Aim of the exercise: Going down the listing below, print exactly each line from the one with "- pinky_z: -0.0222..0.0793" up to and including the one with "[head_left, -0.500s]", and skip the rest.

****

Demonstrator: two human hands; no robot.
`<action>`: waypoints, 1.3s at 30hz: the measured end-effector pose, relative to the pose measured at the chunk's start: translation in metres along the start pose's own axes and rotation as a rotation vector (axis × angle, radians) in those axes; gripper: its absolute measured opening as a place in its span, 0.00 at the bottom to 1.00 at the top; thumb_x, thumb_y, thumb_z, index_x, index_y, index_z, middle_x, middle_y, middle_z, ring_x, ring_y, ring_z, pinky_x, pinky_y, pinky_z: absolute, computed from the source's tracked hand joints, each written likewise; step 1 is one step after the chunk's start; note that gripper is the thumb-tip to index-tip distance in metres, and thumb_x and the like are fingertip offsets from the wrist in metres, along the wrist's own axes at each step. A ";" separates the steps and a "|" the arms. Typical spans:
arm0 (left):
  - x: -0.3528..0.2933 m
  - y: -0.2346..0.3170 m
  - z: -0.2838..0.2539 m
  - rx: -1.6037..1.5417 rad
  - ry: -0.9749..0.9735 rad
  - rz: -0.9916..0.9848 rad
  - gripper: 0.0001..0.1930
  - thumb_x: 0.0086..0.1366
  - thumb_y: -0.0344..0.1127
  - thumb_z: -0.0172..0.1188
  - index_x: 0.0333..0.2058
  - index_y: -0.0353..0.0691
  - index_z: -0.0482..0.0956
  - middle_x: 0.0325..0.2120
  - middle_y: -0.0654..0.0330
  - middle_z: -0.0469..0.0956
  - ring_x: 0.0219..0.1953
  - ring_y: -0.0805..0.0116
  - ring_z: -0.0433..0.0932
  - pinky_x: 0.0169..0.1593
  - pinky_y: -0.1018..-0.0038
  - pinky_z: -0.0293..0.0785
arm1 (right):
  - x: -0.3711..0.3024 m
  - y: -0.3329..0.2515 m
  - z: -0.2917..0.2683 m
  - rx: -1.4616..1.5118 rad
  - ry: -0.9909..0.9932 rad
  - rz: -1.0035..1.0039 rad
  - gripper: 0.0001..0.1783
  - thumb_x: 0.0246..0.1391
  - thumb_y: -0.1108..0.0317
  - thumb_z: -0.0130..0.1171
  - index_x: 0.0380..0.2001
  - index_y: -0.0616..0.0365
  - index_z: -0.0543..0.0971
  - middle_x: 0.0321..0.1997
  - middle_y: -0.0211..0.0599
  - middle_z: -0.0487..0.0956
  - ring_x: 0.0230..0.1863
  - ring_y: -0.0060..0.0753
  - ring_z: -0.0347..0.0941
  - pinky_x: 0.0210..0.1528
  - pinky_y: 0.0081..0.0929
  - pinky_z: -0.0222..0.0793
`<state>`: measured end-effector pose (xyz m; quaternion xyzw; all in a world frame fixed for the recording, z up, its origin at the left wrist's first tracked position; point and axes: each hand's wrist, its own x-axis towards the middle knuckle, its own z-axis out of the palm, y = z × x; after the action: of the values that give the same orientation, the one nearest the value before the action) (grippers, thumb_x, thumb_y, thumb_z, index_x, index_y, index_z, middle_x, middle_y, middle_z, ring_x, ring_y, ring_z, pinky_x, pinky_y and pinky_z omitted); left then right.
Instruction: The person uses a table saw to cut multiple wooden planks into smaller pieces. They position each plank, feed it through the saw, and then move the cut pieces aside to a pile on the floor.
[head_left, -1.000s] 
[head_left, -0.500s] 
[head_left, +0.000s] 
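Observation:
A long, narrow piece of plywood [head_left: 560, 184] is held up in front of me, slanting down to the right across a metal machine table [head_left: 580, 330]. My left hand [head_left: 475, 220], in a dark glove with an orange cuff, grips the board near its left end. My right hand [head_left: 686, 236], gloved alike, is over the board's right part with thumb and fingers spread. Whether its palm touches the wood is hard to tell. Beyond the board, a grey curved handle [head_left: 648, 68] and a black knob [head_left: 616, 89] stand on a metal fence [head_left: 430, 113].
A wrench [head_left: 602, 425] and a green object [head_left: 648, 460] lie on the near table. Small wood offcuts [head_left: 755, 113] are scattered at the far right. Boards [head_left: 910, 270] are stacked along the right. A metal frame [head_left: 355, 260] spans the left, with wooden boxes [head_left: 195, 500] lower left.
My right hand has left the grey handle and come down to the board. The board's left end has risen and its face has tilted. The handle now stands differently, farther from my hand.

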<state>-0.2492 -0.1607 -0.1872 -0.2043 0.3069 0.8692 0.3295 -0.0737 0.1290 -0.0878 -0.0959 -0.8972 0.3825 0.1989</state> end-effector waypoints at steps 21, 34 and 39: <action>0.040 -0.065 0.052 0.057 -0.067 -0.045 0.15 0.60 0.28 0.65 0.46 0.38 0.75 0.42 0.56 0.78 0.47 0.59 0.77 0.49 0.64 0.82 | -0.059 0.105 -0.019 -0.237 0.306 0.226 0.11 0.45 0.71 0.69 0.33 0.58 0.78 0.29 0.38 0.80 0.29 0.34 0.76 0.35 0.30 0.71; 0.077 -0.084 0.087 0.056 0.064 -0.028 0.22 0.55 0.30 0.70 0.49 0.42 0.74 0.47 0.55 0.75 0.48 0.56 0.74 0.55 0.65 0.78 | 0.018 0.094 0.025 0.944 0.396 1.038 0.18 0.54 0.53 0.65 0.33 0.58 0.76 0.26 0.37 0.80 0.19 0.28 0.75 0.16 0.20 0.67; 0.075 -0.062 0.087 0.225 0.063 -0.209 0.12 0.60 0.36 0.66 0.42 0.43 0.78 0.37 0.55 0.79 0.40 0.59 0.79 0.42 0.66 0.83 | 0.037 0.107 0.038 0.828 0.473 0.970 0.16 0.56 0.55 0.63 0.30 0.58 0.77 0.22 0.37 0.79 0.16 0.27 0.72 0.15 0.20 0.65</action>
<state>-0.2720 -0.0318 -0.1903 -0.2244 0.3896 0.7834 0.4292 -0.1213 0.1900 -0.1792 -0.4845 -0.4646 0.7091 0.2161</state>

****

Result for this exercise:
  - pinky_z: -0.0222..0.0793
`<state>`: measured end-effector pose (xyz m; quaternion xyzw; all in a world frame fixed for the recording, z up, its origin at the left wrist's first tracked position; point and axes: each hand's wrist, its own x-axis towards the middle knuckle, its own z-axis out of the palm, y = z × x; after the action: of the values that give the same orientation, the one nearest the value before the action) (grippers, thumb_x, thumb_y, thumb_z, index_x, index_y, index_z, middle_x, middle_y, middle_z, ring_x, ring_y, ring_z, pinky_x, pinky_y and pinky_z omitted); left then right.
Instruction: The person uses a table saw to cut multiple wooden planks into smaller pieces. They position each plank, feed it through the saw, and then move the cut pieces aside to a pile on the floor.
[head_left, -1.000s] 
[head_left, -0.500s] 

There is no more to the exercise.